Thursday, July 18, 2024

A Minority Report Style Gesture Interface: Do We Really Need It? (Part 2)

- Advertisement -

Read Part 1

Helping everyday Tom Cruises

John Underkoffler is the now-famous man who invented g-speak Spatial Operating Environment, the hands-free interface that Tom Cruise used in the iconic movie Minority Report, which always comes to mind when one thinks of gesture based interfaces.

Underkoffler then founded Oblong Industries to make real-world products using g-speak. Guess what? He figured that everyday workplace problem solving with Big Data is as challenging as the fantastic problems faced by the actor in the movie.

box 2

- Advertisement -

The result is Mezzanine, an immersive collaboration tool that brings together physical environments, people, resources, much like what you witnessed in Minority Report.

Mezzanine is based on Underkoffler’s belief that a gestural computing system does more than just allow users to point and gesture at the computer to give instructions.

According to the company, a gestural computing environment is a spatial, networked, multi-user, multi-screen, multi-device computing environment. With Mezzanine, all walls turn into screens, pulling in people and workspaces from across the globe. A rack-mountable Mezzanine appliance acts as the hub for the collaborative work session. There is a 3D tracking system that handles in-room gestural-control aspects. This consists of a ceiling-mounted sensor array, a base radio and wireless wand-control devices.
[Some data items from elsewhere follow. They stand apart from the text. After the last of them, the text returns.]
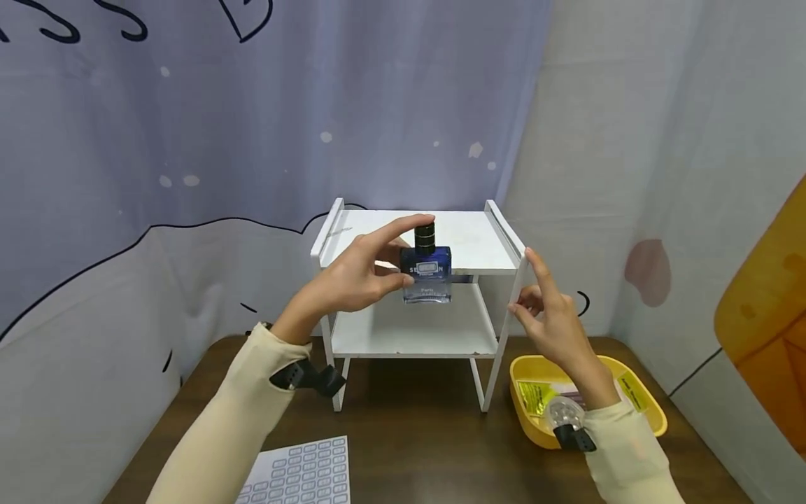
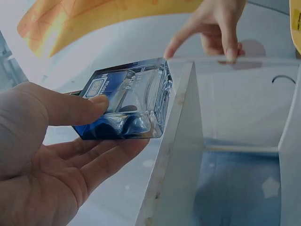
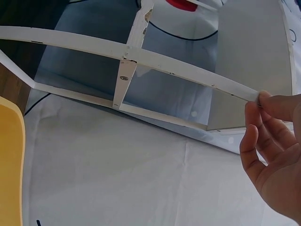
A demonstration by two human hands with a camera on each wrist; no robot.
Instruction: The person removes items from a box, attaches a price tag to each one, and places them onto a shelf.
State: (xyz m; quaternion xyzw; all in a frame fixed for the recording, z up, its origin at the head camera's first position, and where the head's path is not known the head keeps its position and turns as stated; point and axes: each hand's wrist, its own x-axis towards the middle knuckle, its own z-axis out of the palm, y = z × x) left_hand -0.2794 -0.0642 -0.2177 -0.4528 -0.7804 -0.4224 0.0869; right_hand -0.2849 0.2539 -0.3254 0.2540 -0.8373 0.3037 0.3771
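Observation:
A blue and clear glass perfume bottle [image 1: 427,274] with a black cap [image 1: 425,238] is held upright in my left hand [image 1: 359,273], in front of a small white two-tier shelf [image 1: 415,318]. The left wrist view shows the thumb on the label face of the bottle [image 2: 129,101] and the other fingers behind and under it. My right hand [image 1: 550,318] is at the shelf's right side. In the right wrist view its thumb and fingers pinch the front upright [image 3: 197,75] of the frame.
The shelf stands on a brown wooden table [image 1: 409,448]. A yellow basket [image 1: 525,420] with yellow-green packets [image 1: 535,397] sits at the right, under my right forearm. A white sheet with a printed key grid [image 1: 308,472] lies front left. Printed curtains [image 1: 403,105] hang behind.

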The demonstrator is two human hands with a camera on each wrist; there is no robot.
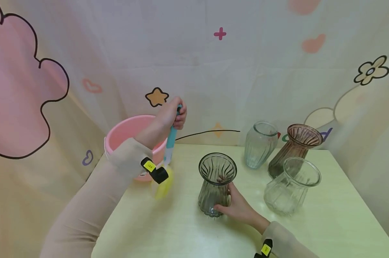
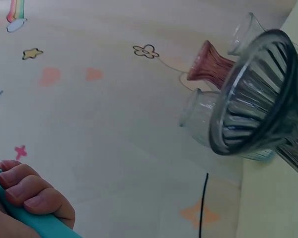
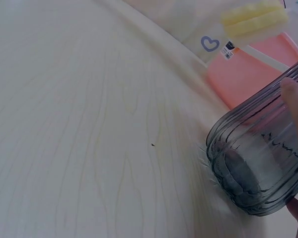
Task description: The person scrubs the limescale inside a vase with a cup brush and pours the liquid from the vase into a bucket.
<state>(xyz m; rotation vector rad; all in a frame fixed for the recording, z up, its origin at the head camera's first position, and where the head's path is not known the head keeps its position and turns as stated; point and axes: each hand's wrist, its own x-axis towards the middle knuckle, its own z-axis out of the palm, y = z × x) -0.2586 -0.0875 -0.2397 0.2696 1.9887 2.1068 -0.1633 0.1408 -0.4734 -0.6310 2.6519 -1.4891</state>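
On a pale wood-grain table (image 1: 155, 229), right hand (image 1: 238, 206) is gripping grey glass vase (image 1: 210, 196) at centre, left hand (image 1: 172, 114) is clutching blue-handled sponge brush (image 1: 170, 141) to left, pink bucket (image 1: 126, 130) is sitting far left, label (image 3: 228, 49) unreadable, doodle-printed curtain (image 1: 181, 53) is hanging behind.

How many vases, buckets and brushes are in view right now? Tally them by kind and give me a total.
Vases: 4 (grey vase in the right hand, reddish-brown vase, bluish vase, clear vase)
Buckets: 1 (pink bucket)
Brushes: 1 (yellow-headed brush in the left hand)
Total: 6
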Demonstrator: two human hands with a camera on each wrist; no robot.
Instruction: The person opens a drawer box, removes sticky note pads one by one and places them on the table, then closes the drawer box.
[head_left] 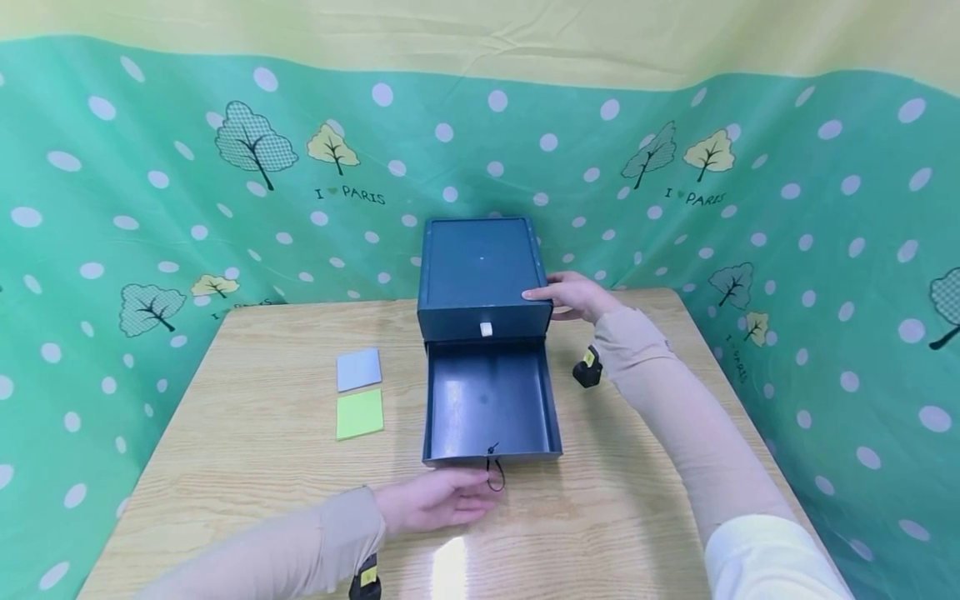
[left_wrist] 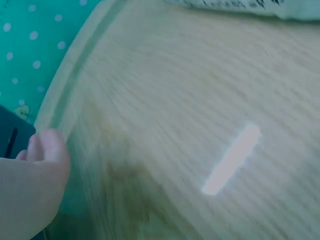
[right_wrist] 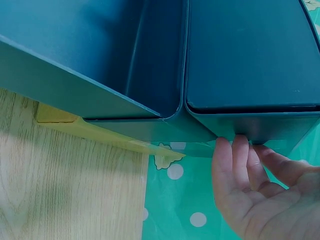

The wand is a spatially-tracked handheld device that provides direct pointing control within Mezzanine. Apart from the many screens and cameras, there is a special whiteboard camera, which, coupled with the wand, enables easy snapshots of a traditional or digital whiteboard surface. Multiple-edge devices in and out of the room can be combined using a Web app. The resulting experience is apparently seamless, easy to configure and use, and quite close to a real-world collaborative experience.

Mezzanine makes use of g-speak, a spatial operating environment in which every graphical and input object has real-world spatial identity and position. This makes it possible for any number of users to move both 2D and 3D data around between any number of screens. g-speak is agnostic of screen size, which means a person working on a laptop in a café can work just as effectively as somebody participating from a conference room. Different components of this environment such as g-speak software development kit and runtime libraries, plasma multi-user networking environment, glove based gestural systems and so on can be licensed by customers to fit into their own solutions.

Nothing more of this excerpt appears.